## ACTIVITY
Starting at the first line, reproduce the listing below in full, exactly as given.

--- START ---

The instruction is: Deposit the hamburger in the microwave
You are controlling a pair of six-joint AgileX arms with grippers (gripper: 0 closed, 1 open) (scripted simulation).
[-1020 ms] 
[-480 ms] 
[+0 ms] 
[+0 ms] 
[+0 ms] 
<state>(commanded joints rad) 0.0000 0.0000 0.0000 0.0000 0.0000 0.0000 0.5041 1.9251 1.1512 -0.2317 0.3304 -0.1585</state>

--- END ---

## THE COMPLETED TASK
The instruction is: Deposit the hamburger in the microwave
You are controlling a pair of six-joint AgileX arms with grippers (gripper: 0 closed, 1 open) (scripted simulation).
[-1020 ms] 
[-480 ms] 
[+0 ms] 
[+0 ms] 
[+0 ms] 
<state>(commanded joints rad) 0.0000 0.0000 0.0000 0.0000 0.0000 0.0000 0.5041 1.9251 1.1512 -0.2317 0.3304 -0.1585</state>

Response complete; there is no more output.